*TASK ITEM*
Nothing but an exact copy is asked for: the lines in the material below from the one with "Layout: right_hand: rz" through the one with "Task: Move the", pictures excluded.
Segment Start: RECORDED INFORMATION
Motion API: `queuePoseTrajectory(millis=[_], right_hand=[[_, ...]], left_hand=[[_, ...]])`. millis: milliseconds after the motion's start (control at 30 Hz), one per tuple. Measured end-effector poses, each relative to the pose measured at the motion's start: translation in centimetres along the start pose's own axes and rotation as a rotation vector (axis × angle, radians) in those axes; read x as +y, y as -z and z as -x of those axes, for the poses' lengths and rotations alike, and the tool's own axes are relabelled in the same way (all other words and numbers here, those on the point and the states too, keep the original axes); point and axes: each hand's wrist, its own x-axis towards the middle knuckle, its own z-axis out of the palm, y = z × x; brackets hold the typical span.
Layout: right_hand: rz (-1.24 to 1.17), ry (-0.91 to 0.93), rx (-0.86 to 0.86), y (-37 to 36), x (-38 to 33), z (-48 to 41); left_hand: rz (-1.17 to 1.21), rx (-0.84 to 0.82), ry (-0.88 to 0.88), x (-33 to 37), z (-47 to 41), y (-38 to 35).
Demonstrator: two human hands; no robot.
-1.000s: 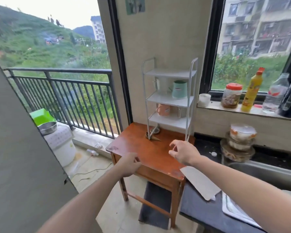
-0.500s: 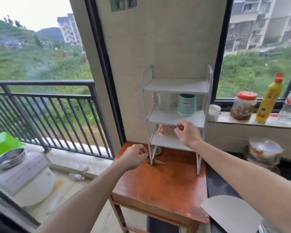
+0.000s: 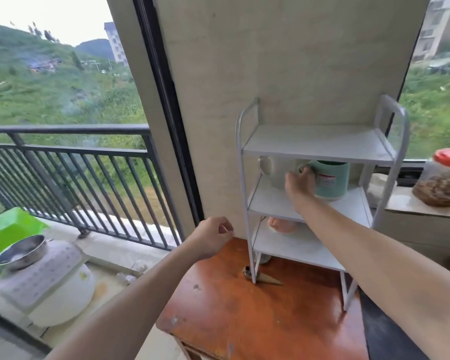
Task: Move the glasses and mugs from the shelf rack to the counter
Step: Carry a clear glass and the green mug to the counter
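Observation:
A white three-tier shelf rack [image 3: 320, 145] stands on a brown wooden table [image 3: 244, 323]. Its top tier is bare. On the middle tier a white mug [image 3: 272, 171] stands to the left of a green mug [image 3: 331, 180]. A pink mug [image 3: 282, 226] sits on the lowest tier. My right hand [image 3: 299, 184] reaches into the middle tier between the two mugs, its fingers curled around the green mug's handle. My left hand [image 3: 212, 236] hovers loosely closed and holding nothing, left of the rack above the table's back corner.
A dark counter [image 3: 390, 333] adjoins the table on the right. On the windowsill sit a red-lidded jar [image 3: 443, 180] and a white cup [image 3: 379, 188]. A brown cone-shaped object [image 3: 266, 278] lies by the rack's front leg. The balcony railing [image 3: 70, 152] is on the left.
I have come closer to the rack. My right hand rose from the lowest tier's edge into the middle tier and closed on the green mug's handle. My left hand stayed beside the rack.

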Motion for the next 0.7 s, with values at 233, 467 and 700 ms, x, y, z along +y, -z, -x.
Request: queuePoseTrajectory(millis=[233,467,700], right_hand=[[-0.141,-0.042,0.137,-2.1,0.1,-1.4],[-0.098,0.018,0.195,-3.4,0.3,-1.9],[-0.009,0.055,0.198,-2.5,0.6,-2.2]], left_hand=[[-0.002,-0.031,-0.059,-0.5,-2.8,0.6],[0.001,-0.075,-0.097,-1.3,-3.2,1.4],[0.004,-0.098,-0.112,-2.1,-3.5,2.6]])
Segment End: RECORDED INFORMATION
*ANSWER SPACE*
Layout: right_hand: rz (-1.24 to 1.17), ry (-0.91 to 0.93), rx (-0.86 to 0.86), y (-37 to 36), x (-38 to 33), z (-48 to 41); left_hand: rz (-1.17 to 1.21), rx (-0.84 to 0.82), ry (-0.88 to 0.88), x (-33 to 37), z (-47 to 41), y (-38 to 35).
Demonstrator: two human hands; no robot.
-1.000s: 
-0.500s: 
+0.000s: 
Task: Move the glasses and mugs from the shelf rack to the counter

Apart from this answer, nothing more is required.